= Rigid analytic space =

Analogue of a complex analytic space over a nonarchimedean field

In mathematics, a rigid analytic space is an analogue of a complex analytic space over a nonarchimedean field. Such spaces were introduced by John Tate in 1962, as an outgrowth of his work on uniformizing p-adic elliptic curves with bad reduction using the multiplicative group. In contrast to the classical theory of p-adic analytic manifolds, rigid analytic spaces admit meaningful notions of analytic continuation and connectedness.

==Definitions==

The basic rigid analytic object is the n-dimensional unit polydisc, whose ring of functions is the Tate algebra $T_n$, made of power series in n variables whose coefficients approach zero in some complete nonarchimedean field k. The Tate algebra is the completion of the polynomial ring in n variables under the Gauss norm (taking the supremum of coefficients), and the polydisc plays a role analogous to that of affine n-space in algebraic geometry. Points on the polydisc are defined to be maximal ideals in the Tate algebra, and if k is algebraically closed, these correspond to points in $k^n$ whose coordinates have norm at most one.

An affinoid algebra is a k-Banach algebra that is isomorphic to a quotient of the Tate algebra by an ideal. An affinoid is then the subset of the unit polydisc on which the elements of this ideal vanish, i.e., it is the set of maximal ideals containing the ideal in question. The topology on affinoids is subtle, using notions of affinoid subdomains (which satisfy a universality property with respect to maps of affinoid algebras) and admissible open sets (which satisfy a finiteness condition for covers by affinoid subdomains). In fact, the admissible opens in an affinoid do not in general endow it with the structure of a topological space, but they do form a Grothendieck topology (called the G-topology), and this allows one to define good notions of sheaves and gluing of spaces.

A rigid analytic space over k is a pair $(X, \mathcal{O}_X)$ describing a locally ringed G-topologized space with a sheaf of k-algebras, such that there is a covering by open subspaces isomorphic to affinoids. This is analogous to the notion of manifolds being coverable by open subsets isomorphic to euclidean space, or schemes being coverable by affines. Schemes over k can be analytified functorially, much like varieties over the complex numbers can be viewed as complex analytic spaces, and there is an analogous formal GAGA theorem. The analytification functor respects finite limits.

==Other formulations==

Around 1970, Michel Raynaud provided an interpretation of certain rigid analytic spaces as formal models, i.e., as generic fibers of formal schemes over the valuation ring R of k.
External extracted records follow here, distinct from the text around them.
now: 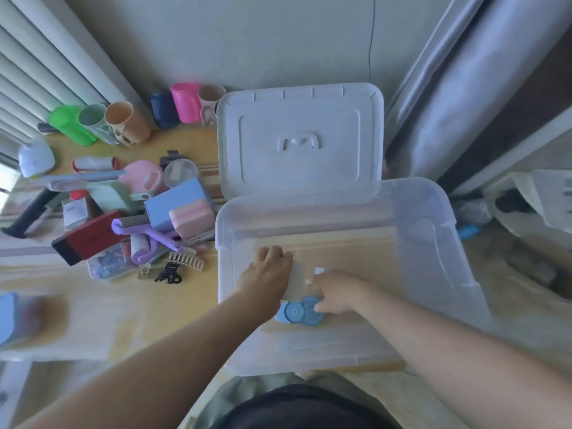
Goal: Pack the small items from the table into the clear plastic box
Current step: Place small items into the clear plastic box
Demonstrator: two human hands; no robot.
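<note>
Inside the clear plastic box (427, 243), at lower centre of the frame, both hands are down on its floor. The left hand (266, 275) lies on a pale flat item (295, 281), its fingers curled over the far edge, though blur makes it hard to say whether that grip truly clamps the item or only presses it. The right hand (335, 292) has its grip closed on a blue round-lobed item (298, 312), fingertips pinching the right-hand lobe just below the pale one. Behind the box, the white lid (298, 140) leans upright against the wall. To the left, the wooden bench (198, 292) carries a heap of small things: a red and black block (88, 239), a purple lint roller (144, 243), a pink soap case (192, 219) on a blue box (173, 201), a cream hair claw (187, 260) and a black hair clip (168, 274) near the box's left wall. Farther back, at upper left, stand a green cup (72, 125), an orange cup (127, 123) and a bright pink cup (185, 102).
</note>
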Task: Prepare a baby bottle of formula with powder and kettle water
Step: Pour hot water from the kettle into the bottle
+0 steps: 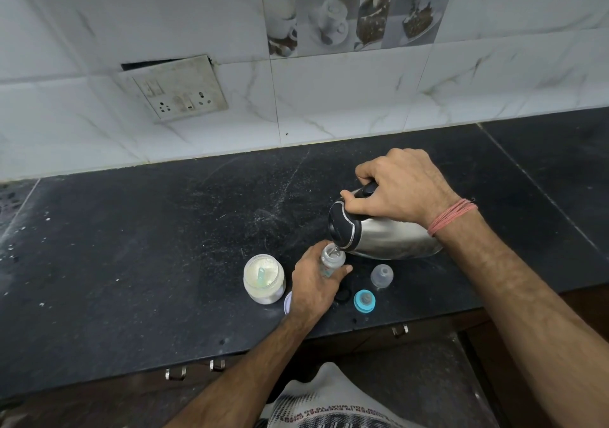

In particular, he showed that the category of quasi-compact quasi-separated rigid spaces over k is equivalent to the localization of the category of quasi-compact admissible formal schemes over R with respect to admissible formal blow-ups. Here, a formal scheme is admissible if it is coverable by formal spectra of topologically finitely presented R-algebras whose local rings are R-flat.

Formal models suffer from a problem of uniqueness, since blow-ups allow more than one formal scheme to describe the same rigid space. Huber worked out a theory of adic spaces to resolve this, by taking a limit over all blow-ups. These spaces are quasi-compact, quasi-separated, and functorial in the rigid space, but lack a lot of nice topological properties.

Vladimir Berkovich reformulated much of the theory of rigid analytic spaces in the late 1980s, using a generalization of the notion of Gelfand spectrum for commutative unital C*-algebras. The Berkovich spectrum of a Banach k-algebra A is the set of multiplicative semi-norms on A that are bounded with respect to the given norm on k, and it has a topology induced by evaluating these semi-norms on elements of A. Since the topology is pulled back from the real line, Berkovich spectra have many nice properties, such as compactness, path-connectedness, and metrizability. Many ring-theoretic properties are reflected in the topology of spectra, e.g., if A is Dedekind, then its spectrum is contractible. However, even very basic spaces tend to be unwieldy - the projective line over C_{p} is a compactification of the inductive limit of affine Bruhat–Tits buildings for PGL_{2}(F), as F varies over finite extensions of Q_{p}, when the buildings are given a suitably coarse topology.